One-Pager on Reducing the Texas Uninsured Rate
UPDATED on January 15, 2019.
Texas has the nation’s highest uninsured rate for children and for adults – and it’s getting worse. The Texas uninsured rates rose to 10.7 percent for children and 24.3 percent for adults in 2017. The challenge is worse in the state’s rural communities and small towns, where the uninsured rate among low-income adults is 36 percent.
The high uninsured rate has significant consequences. It contributes to many challenges our state faces, including maternal and infant health and mortality, mental health, substance use disorders – including the opioid epidemic – and subsequent child removals by CPS, property taxes, rural hospital closures, and families’ financial security. When Texans are insured, it’s easier for them to catch cancer before it spreads, get healthy before becoming pregnant, pay their medical bills, and more.
A major reason for the high uninsured rate is that, under current Texas policy, low-income adults generally do not qualify for Medicaid insurance. With few exceptions, Medicaid only covers some Texans with severe disabilities and low-income children, seniors, and pregnant women.
One big way to cover more Texans is by accepting Medicaid expansion funding from the federal government, but Texas is one of 14 remaining states that have turned down the funding. The funding is designed to provide an insurance option to low-wage Texans such as construction workers, sales clerks, child care teachers, and others who don’t receive insurance from their employers and don’t get paid enough to afford full-price insurance. If Texas accepts the $6 billion or more in annual federal funding, it could cover over a million uninsured Texans, most in working families. Of those uninsured Texans, 638,000 are in the Coverage Gap, which means they don’t earn enough to qualify for the federal ACA subsidies that are only available above the poverty line.

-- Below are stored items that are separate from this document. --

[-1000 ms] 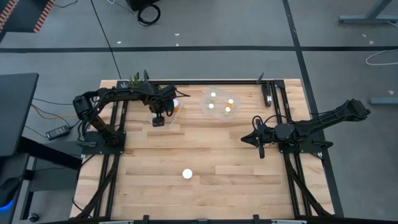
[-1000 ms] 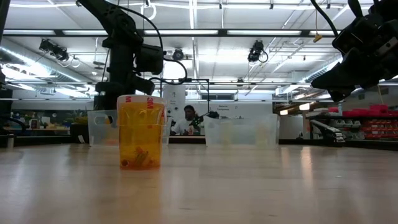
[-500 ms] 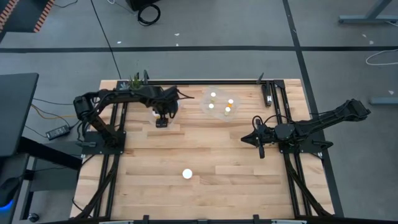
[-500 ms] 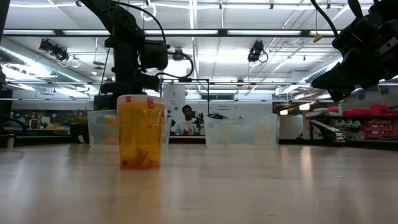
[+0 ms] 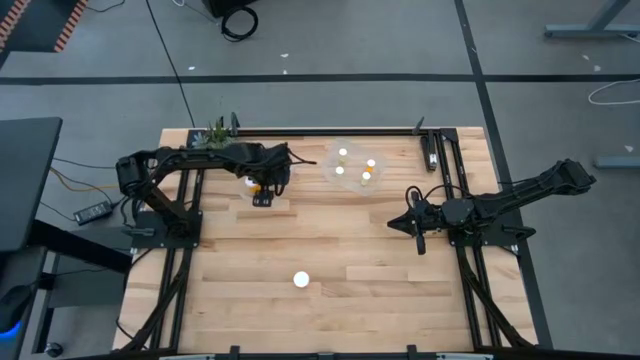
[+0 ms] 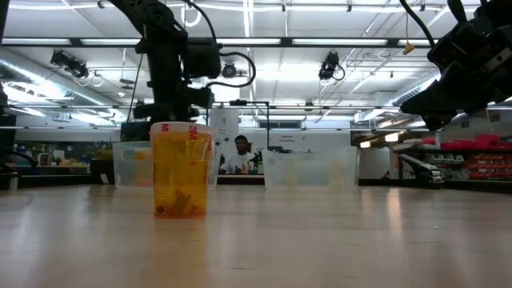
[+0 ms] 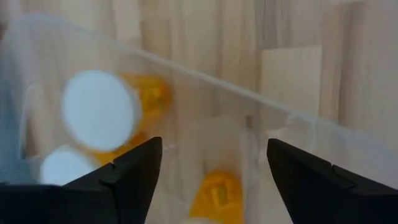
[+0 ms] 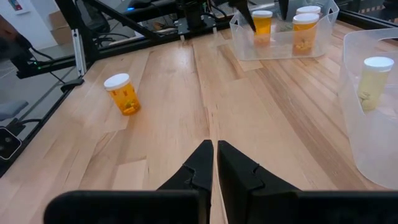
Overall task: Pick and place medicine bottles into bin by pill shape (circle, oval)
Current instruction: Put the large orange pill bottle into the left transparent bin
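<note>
Your left gripper point(image 5: 268, 186) hangs with fingers spread wide over the clear bin point(image 7: 261, 124) at the surface's point(image 5: 350, 290) 11 o'clock, bottles point(image 7: 102, 112) lying directly beneath it. Your right gripper point(image 5: 420, 243) waits closed at 3 o'clock. One lone bottle point(image 5: 301, 280) stands at 6 o'clock, well apart.

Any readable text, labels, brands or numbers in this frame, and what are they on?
None can be read.
Lone bottle on the table: red marks along the rim in the low view, too blurred to read.
Bottles in the two clear bins: no label shows.
Room behind the table in the low view: signs and shelves too small to read.
</note>
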Motion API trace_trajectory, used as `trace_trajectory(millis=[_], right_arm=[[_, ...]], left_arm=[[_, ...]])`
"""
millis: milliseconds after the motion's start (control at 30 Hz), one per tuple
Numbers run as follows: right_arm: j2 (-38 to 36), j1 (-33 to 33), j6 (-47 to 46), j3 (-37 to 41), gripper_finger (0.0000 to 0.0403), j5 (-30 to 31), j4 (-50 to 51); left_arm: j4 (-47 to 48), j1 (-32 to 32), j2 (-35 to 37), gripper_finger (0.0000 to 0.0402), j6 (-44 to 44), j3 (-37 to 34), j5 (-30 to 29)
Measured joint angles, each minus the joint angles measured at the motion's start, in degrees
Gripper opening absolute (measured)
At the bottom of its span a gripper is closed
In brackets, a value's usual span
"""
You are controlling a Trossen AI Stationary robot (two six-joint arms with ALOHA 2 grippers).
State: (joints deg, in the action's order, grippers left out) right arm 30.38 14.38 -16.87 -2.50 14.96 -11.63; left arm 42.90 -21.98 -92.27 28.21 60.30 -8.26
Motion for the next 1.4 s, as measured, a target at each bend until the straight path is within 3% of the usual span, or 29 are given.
trace_trajectory(millis=[300, 500, 600, 767, 1200, 1400], right_arm=[[-0.01, -0.01, 0.01, 0.00, 0.0031, 0.00, 0.78], [-0.01, -0.01, 0.01, 0.00, 0.0031, 0.00, 0.89], [0.01, -0.01, 0.00, 0.00, 0.0031, 0.00, 0.91], [-0.01, -0.01, 0.00, 0.00, 0.0031, 0.00, 0.87], [0.01, -0.01, 0.00, 0.00, 0.0031, 0.00, 0.87], [0.01, -0.01, -0.01, 0.00, 0.0031, 0.00, 0.87]], left_arm=[[0.45, 2.43, 3.21, 0.0281, -0.74, 5.36, -0.57], [0.52, 7.17, 3.17, 0.0272, -4.10, 6.04, 10.36], [0.42, 9.86, 3.15, 0.0270, -6.67, 6.04, 12.50], [0.38, 14.85, 3.15, 0.0271, -11.21, 6.04, 12.68], [-3.74, 28.06, 3.13, 0.0267, -12.94, 6.04, 12.56], [-4.98, 32.62, 3.10, 0.0268, -17.23, 6.04, 9.02]])
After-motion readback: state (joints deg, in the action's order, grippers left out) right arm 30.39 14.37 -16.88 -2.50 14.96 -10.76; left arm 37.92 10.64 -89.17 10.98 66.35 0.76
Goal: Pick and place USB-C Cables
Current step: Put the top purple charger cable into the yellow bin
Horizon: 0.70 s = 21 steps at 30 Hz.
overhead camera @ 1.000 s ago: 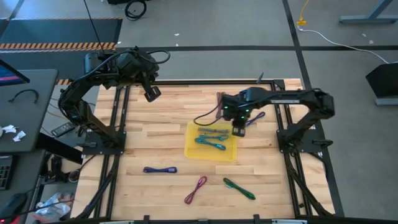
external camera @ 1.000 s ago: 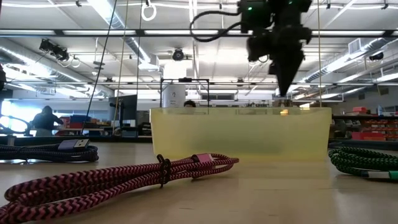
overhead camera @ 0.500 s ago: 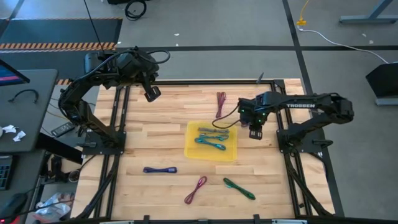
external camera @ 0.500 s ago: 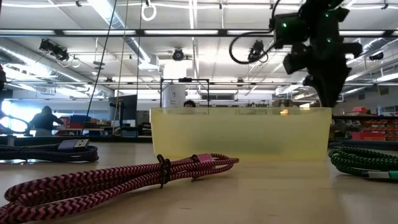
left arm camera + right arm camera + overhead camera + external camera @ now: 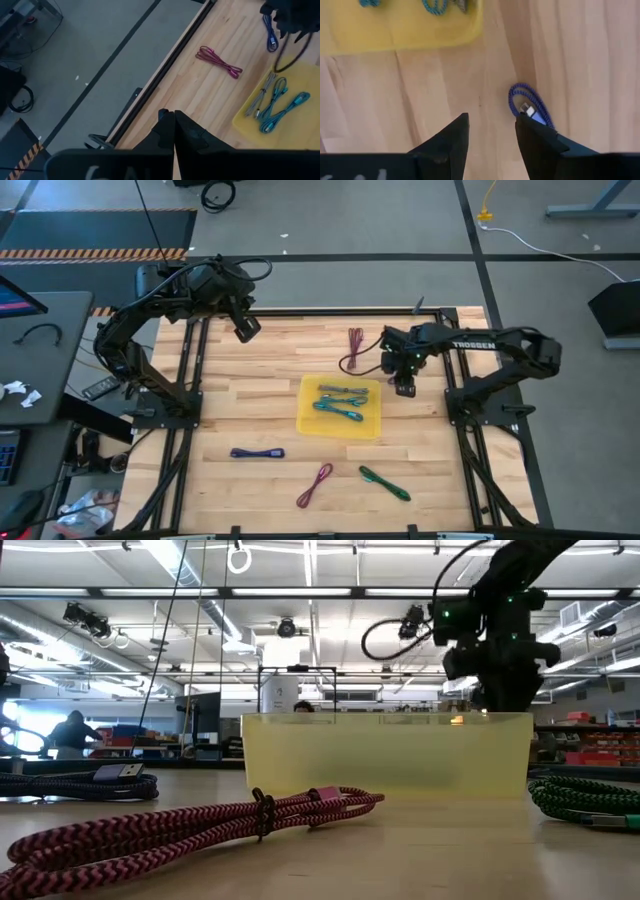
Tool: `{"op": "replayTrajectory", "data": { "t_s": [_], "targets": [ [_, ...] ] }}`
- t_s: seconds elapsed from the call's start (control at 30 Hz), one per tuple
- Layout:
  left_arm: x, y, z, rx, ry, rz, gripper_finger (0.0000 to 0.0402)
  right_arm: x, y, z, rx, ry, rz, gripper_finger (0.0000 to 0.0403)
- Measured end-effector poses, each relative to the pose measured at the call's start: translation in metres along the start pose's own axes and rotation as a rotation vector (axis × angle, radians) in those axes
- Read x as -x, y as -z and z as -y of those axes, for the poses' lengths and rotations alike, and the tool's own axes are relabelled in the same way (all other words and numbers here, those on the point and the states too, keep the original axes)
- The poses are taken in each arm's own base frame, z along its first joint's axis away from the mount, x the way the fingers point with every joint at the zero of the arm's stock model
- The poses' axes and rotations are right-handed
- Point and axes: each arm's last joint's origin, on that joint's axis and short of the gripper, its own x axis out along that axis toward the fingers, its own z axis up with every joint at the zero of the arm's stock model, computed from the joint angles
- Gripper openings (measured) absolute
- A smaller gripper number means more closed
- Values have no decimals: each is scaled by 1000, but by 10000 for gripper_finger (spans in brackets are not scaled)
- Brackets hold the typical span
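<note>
The square yellow tray (image 5: 340,420) holds one grey cable (image 5: 343,390) and two teal cables (image 5: 338,411). My right gripper (image 5: 403,386) hangs open, pointing down, just right of the tray's far right corner. A purple cable (image 5: 531,105) lies on the wood right in front of one of its fingers (image 5: 532,135); no touch shows. The maroon cable (image 5: 355,341) lies by the far edge. A dark purple cable (image 5: 257,452), a magenta one (image 5: 314,485) and a green one (image 5: 385,482) lie near the near edge. My left gripper (image 5: 173,125) waits shut, high over the far left corner.
The low view shows the tray wall (image 5: 390,755) standing in front of my right gripper (image 5: 500,690). The magenta cable (image 5: 200,825) and green cable (image 5: 585,798) lie nearest that camera. Bare wood lies left of the tray. A black frame rail (image 5: 330,310) runs along the far edge.
My right gripper has moved from above the tray's far right corner toward the table's right edge, off the tray, then back a little toward the far left. It has also come down, and now hangs low behind the tray wall, over the purple cable.
</note>
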Motion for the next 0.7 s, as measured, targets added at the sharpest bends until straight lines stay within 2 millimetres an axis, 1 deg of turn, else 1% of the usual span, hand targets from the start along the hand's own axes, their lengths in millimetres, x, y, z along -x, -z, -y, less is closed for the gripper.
{"op": "replayTrajectory", "data": {
  "t_s": [0.23, 0.43, 0.6, 0.7],
  "targets": [
    [0, 0, 0, 15, 0, -1, 5, -8, 2, 20, -68, -29, -20, 167],
    [0, 0, 0, 12, -1, -1, 5, -17, 2, 31, -89, -32, -59, 167],
    [0, 0, 0, 11, -1, -1, 5, -27, 2, 35, -51, -46, -106, 167],
    [0, 0, 0, 11, -1, -1, 5, -31, 2, 37, 8, -56, -125, 167]
  ]
}}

Because of the very favorable match rate, some states have found that Medicaid expansion has produced net savings for the state budget. The federal government covers 90 percent of the costs of Medicaid expansion to adults, which has allowed expansion states to lower their state-dollar costs in many programs. Since Medicaid began over 50 years ago, it has always maintained its matching formulas. Nonetheless, Texas can make adult coverage dependent on sustained federal funding as we did for CHIP and as other expansion states have done.
Accepting federal funds right away is critical because Texas is facing a health care funding cliff as our 1115 Medicaid Waiver expires. Our federal Delivery System Reform Incentive Payment Program (DSRIP) funding for innovative local health programs is already declining. It expires in October 2021. And 2022 is the last year that the federal government has committed to provide Texas with Uncompensated Care funding to help make up for the unpaid hospital bills resulting from our high uninsured rate. Under new rules, some hospitals may see a large drop in funding starting in 2019. Medicaid expansion funds can replace these funds and stabilize the hospitals we all rely on.

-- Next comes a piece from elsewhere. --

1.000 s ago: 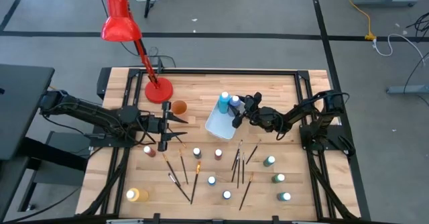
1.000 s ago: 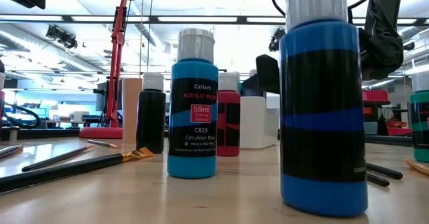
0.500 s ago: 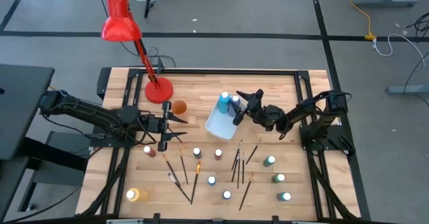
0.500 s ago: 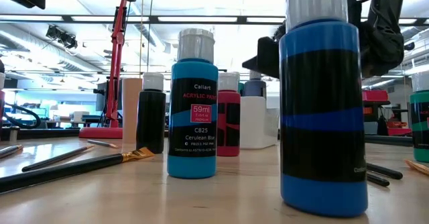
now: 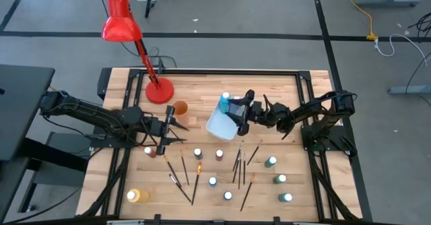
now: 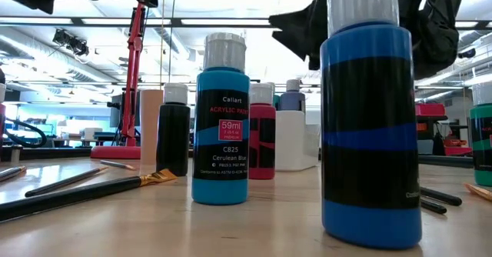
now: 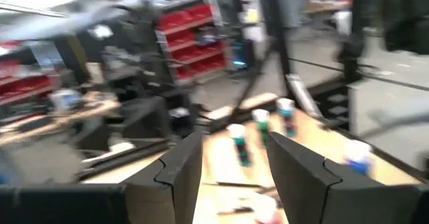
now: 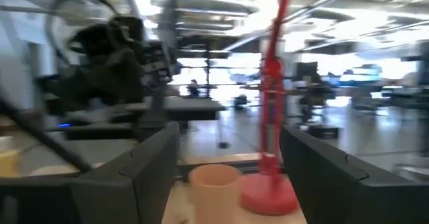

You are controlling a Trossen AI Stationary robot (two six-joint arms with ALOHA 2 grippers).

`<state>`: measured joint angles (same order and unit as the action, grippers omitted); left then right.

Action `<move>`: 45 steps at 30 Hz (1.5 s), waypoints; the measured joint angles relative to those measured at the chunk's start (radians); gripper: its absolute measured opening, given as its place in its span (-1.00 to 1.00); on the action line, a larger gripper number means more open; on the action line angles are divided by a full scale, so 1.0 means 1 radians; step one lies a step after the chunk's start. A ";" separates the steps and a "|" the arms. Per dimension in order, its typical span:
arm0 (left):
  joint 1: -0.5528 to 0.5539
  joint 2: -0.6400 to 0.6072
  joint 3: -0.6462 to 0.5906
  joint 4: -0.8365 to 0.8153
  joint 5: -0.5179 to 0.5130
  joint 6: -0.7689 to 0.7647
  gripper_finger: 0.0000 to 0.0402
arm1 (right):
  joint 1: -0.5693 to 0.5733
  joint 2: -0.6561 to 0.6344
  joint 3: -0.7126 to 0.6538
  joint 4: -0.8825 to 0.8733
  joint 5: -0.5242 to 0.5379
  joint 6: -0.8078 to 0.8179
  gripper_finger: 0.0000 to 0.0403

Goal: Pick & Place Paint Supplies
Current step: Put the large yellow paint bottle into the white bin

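Now my right hand (image 5: pixel 240 112), wide open and empty, hovers beside the white bin (image 5: pixel 221 124); loose brushes (image 5: pixel 240 161) lie nearer me, handles pointing roughly bin-ward.

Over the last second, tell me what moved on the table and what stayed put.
The right gripper, open and empty, turned and shifted a little toward the left over the white bin; the blue bottles stayed in it. The left gripper barely moved. The loose bottles and the brushes did not move.

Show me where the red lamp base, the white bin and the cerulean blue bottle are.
red lamp base (image 5: pixel 159 91), high view, disc centre
white bin (image 5: pixel 217 126), high view, inner floor
cerulean blue bottle (image 6: pixel 221 138), low view, label
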<state>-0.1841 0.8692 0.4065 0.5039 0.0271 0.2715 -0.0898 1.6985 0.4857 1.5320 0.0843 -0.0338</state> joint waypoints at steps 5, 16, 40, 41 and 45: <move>0.000 0.000 0.000 -0.071 0.151 -0.058 -0.12 | 0.000 0.000 0.011 -0.004 -0.143 0.056 0.28; -0.002 0.000 0.000 -0.094 0.934 -0.272 -0.12 | 0.000 0.000 0.011 -0.011 -0.223 0.078 0.28; -0.425 0.000 -0.001 -0.307 0.813 -0.036 -0.12 | 0.000 0.000 0.012 0.001 -0.224 0.098 0.28; -0.445 0.000 -0.002 -0.316 0.798 -0.009 -0.12 | 0.000 0.000 0.012 0.001 -0.224 0.099 0.28; -0.504 0.000 -0.038 -0.320 0.736 0.023 -0.12 | 0.009 0.000 0.012 0.001 -0.198 0.101 0.28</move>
<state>-0.6876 0.8696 0.3689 0.1836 0.7633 0.2949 -0.0812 1.6989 0.4976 1.5330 -0.1140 0.0676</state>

Polls and election results show that Texas voters want the Legislature to expand health coverage. Kaiser Family Foundation-Episcopal Health Foundation polling in 2018 found that 87 percent of Texans believe that increasing access to health insurance is either a top priority or important and that 64 percent support Medicaid expansion, similar to the findings in other Texas polls.
Whether it’s through Medicaid expansion or an alternative strategy, the Legislature must develop a plan to replace the expiring health care funding and reduce Texas’ sky-high uninsured rate.